Breaking news: On August 16, 2013, a major pharmaceutical company provided a lunch buffet of some kind—unconfirmed reports indicate deli sandwiches—for the medical staff of a doctor’s office. The Diet Coke was described as “flat,” sources familiar with the matter reveal. The quality of the corned beef, reputed to be “New York’s finest,” could not be determined at press time. One high-value target demanded, and was given access to, a brownie. Updates will be posted as the story develops.

Those are the sort of revelations I expect we’ll see at the end of this month. That’s when the 2013 physician payment data collected as per the so-called Sunshine Act is slated to be released—nine to 14 months after the fact, which is considered breakneck speed for a federal agency but woefully outdated by everyone else.

Is there any value in knowing what happened between doctors and industry a year ago, especially when so much of it is mundane?  CMS seems to think so. Fasten your seat belts—I expect this to be about as juicy as the opening of Al Capone’s vault.

Fun in the Sun

The Sunshine Act stipulates that payments of $10 or more from industry to a doctor must be disclosed to CMS and, eventually, to the public. But even payments below $10 must still be tracked; if the cumulative annual total is $100 or more, that triggers a report too. 

After a few false starts, the law went into effect early last year. Data on transactions from August 1 to December 31, 2013 will be released to the public on September 30, 2014; the site will be updated annually on June 30 thereafter.

I can think of at least two reasons why the Sunshine Act would offend me if I were in your shoes. 
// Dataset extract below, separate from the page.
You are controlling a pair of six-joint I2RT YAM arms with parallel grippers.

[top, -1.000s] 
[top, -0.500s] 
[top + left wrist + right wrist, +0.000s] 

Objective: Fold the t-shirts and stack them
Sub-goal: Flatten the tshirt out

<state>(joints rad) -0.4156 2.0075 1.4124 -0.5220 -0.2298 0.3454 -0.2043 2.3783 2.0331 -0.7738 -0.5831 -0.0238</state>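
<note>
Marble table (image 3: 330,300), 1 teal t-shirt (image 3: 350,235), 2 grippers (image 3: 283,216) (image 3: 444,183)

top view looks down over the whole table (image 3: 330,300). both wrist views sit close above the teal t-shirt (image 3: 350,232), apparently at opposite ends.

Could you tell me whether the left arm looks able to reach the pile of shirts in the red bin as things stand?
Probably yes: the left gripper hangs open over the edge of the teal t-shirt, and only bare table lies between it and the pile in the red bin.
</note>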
First, the fundamental premise of the Act is to assume that you can be bought—that your clinical decisions are susceptible to influence from relationships cultivated with industry, even if there’s no direct quid-pro-quo arrangement. Any person with a good code of ethics would find that inherently offensive, but especially a doctor sworn to put patients’ best interest first.

Secondly, the Act might interfere with the care you provide, by driving a wedge between industry and practitioners. Manufacturers need doctors to give them feedback on their products, and clinicians need the expertise of a drug or device’s creators to make the best possible use of it in practice. Those goals are served by open, unfettered dialog. 

If doctors get spooked by the negative connotations that surround a public “outing” of their business dealings, or manufacturers (who face stiff penalties for noncompliance) feel they must walk on eggshells in the presence of doctors, routine communication will dry up. It might also jeopardize research programs and educational initiatives that rely on industry support. Who benefits then? 

Lastly, consider how arbitrary implementation seems to be.

If you request data on a drug’s performance and the company provides article reprints that have monetary value, those could trigger a report if they cross the $10/$100 threshold. Anything that constitutes a “transfer of value” must be tracked. But professional samples, product rebates and patient education materials don’t. Promotional items at an exhibit booth don’t need to be tracked because they’re made available to all. But if given during a one-on-one visit, they do.

Confused? No worries. CMS has published a handy “user guide” to answer your questions. It weighs in at a svelte 359 pages. Brave souls can find it here:

With even the most humdrum physician/industry relations being tracked, you’re subject to Sunshine whether you know it or not. And all this assumes that patients will even bother to look for the data.

Good Intentions, Bad Policy

Certainly, there are legitimate concerns about industry influence in medicine, and guidelines regarding disclosure of financial interest are both necessary and welcome. They’re also already the norm. Adding another layer of cumbersome oversight and reporting brings clouds, not sunlight.